The stock of AMC Entertainment Holdings (NYSE: AMC) is soaring, and with the re-inflation of the meme stock bubble, the stock has risen by a jaw-dropping 2850% so far this year. But long-term investors should think twice before joining this trend. AMC’s valuation is inconsistent with its poor fundamentals. The company may dilute equity holders to maintain their cash consumption and meet debt obligations.
AMC trades at a price of $59 per share and has a market value of $30.5 billion, which is approximately 68 times its revenue in the past 12 months. Investors may be optimistic about the company’s ability to rebound from the coronavirus pandemic, which has greatly reduced sales in 2020. But so far, the company’s fundamentals have not shown a strong recovery. Revenue in the first quarter fell 84% year-on-year to US$148.3 million, a slight improvement compared to the fourth quarter of 2020, when sales fell 89% year-on-year. The management made a heroic attempt to save the troubled business and reopened almost all US assets, which helped increase AMC’s market share from 26% to 33%.
However, if consumers do not go to the cinema, market share is meaningless, and this key factor is largely outside the control of management.
The studio just didn’t release enough expected content to get people back to the theater. Many people are establishing subscription video-on-demand (SVOD) businesses, such as Walt Disney’s Disney+ or Comcast’s NBCUniversal’s Peacock, as alternative distribution channels for new movies. AMC’s poor performance in the cinema industry and the uncertain future make its high valuation questionable.
AMC’s balance sheet is another red flag. The company reported cash and equivalents of US$813 million, and its operating loss in the first quarter was US$428 million.
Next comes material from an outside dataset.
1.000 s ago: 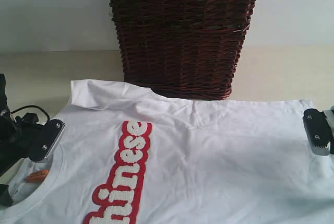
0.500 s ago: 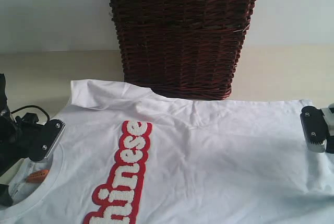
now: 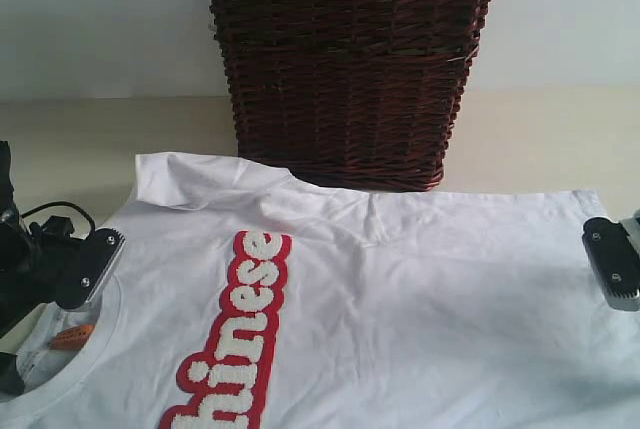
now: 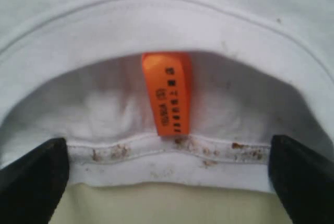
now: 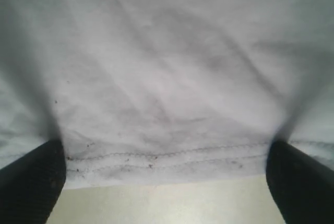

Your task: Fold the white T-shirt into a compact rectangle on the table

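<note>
White T-shirt (image 3: 400, 289) lies spread front-up on the table (image 3: 540, 139), filling the lower half of the ext. view: neck at lower left, hem at the right edge, red-edged lettering (image 3: 235, 339) running up from bottom left-centre. One sleeve (image 3: 180, 179) sits rumpled at the shirt's upper left. Dark wicker basket (image 3: 345, 69) w/ lace trim stands behind, upper centre, its base just beside the shirt's far edge. L gripper (image 4: 167, 190) is at the neck, jaws spread wide. Collar edge and orange label (image 4: 167, 93) lie btwn its fingers (image 4: 31, 182); nothing clamped. R gripper (image 5: 167, 185) is at the hem (image 5: 167, 158), jaws equally wide, fabric edge btwn them, not pinched.
</note>
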You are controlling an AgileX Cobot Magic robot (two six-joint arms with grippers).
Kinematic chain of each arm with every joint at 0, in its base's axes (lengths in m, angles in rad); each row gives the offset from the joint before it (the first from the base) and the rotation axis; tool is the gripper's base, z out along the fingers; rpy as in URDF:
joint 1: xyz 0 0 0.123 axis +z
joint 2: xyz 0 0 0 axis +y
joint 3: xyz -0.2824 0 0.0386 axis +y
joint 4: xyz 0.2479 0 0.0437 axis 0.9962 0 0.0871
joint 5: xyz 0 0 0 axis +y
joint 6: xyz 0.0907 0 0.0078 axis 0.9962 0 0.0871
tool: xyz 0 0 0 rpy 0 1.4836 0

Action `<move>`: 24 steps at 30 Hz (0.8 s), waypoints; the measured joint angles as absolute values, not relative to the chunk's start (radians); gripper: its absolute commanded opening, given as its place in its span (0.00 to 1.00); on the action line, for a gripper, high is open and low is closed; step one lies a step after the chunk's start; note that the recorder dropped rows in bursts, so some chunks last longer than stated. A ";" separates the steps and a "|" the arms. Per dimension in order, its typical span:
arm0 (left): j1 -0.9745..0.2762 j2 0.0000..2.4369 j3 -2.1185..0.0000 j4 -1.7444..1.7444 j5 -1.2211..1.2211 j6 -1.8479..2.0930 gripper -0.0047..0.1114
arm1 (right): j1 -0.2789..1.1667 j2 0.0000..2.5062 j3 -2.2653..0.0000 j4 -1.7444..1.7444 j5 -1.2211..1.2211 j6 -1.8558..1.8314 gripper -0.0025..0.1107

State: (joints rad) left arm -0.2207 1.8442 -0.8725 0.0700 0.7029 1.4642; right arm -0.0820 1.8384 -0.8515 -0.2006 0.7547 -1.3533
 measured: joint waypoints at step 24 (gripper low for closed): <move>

Shareholders are paying for this unsustainable cash consumption. As management issued new equity to maintain operations, the outstanding shares almost quadrupled from 104 million shares to 400 million shares.
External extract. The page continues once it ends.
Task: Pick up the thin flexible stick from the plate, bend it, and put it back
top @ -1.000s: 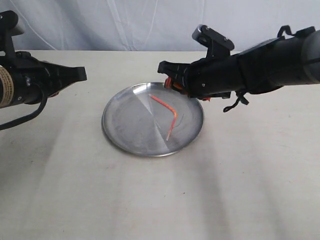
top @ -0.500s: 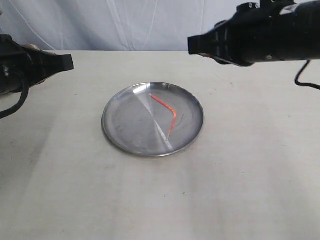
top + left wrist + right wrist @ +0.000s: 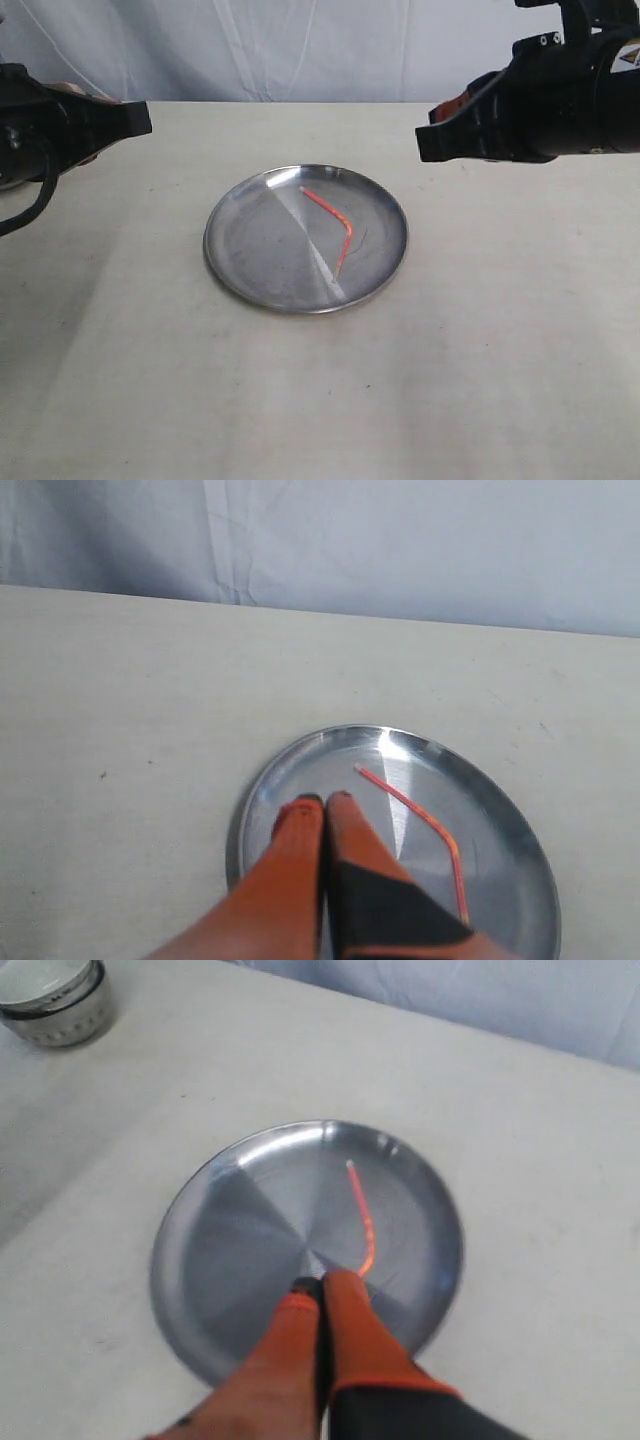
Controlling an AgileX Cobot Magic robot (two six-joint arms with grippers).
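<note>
In the exterior view both arms run off the frame edges, and the left gripper and right gripper show only as dark shapes, so we cannot read their jaws there. The wrist views settle it: each gripper's orange fingers are pressed together with nothing between them. From the right wrist camera, one end of the stick disappears behind the right gripper's fingertips, and a small white bowl well beyond the gripper is cut by the picture's edge. Compared with half a second ago, the right gripper has pulled back and sits a little lower, while the left one has barely shifted. The stick lies as it did, bent at an angle. It is the only thing in the plate, which sits on the table between the two grippers and below both, touched by neither.
</note>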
Dilution is not free money. It reduces earnings per share (EPS), a metric that determines the company’s valuation and shareholders’ requirements for future profits. AMC’s excessively high share price gives management more incentive to use the capital market. In June, the company completed a US$587 million stock offering at a price of US$50.85 per share-the number of outstanding shares increased by 11.6 million shares. This move follows the sale of 8.5 million shares to Mudrick Capital at a price of US$231 million.
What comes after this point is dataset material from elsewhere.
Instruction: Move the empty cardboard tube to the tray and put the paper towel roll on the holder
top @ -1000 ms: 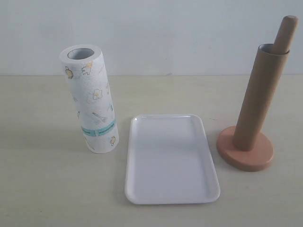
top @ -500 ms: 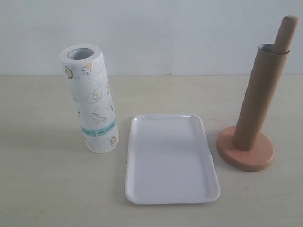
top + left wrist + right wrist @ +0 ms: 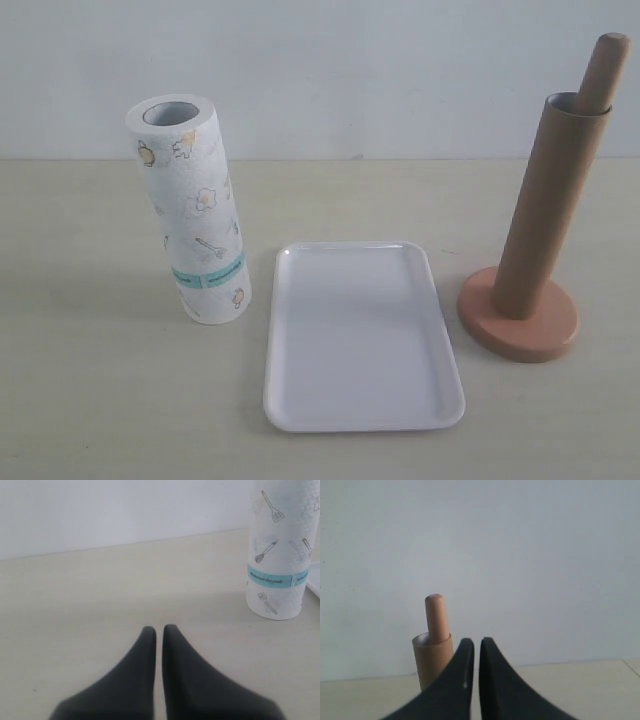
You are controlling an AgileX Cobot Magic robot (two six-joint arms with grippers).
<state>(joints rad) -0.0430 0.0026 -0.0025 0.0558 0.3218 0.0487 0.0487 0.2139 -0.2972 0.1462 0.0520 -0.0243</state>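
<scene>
The paper towel roll (image 3: 192, 205) stands upright on the table's left, also seen in the left wrist view (image 3: 281, 550). A white tray (image 3: 360, 335) lies flat in the middle. On the right the wooden holder (image 3: 520, 322) carries the empty cardboard tube (image 3: 548, 205) slid over its rod, whose rounded top (image 3: 606, 65) sticks out. Neither gripper shows in the exterior view. My left gripper (image 3: 159, 629) is shut and empty above bare table, some way from the roll. My right gripper (image 3: 476, 642) is shut and empty, with the tube (image 3: 431, 660) and rod (image 3: 436, 616) beyond it.
A plain pale wall backs the beige table (image 3: 90, 400). A corner of the tray (image 3: 315, 582) shows beside the roll in the left wrist view.
</scene>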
AMC’s debt burden is also worrying. The company reported US$5.4 billion in corporate borrowings and US$4.9 billion in long-term operating lease liabilities (deferred rents for certain properties). The debt burden will put pressure on cash flow through amortization and interest expenses (a total of $151 million in the first quarter).
The good news is that AMC’s high stock price makes bankruptcy unlikely in the short term. The company can issue new shares to maintain its loss-making business and repay debt, so the hype may continue in the short term. However, due to weak operating performance and continuous dilution, AMC’s long-term prospects look bleak. Don’t hold the bag when the music inevitably stops.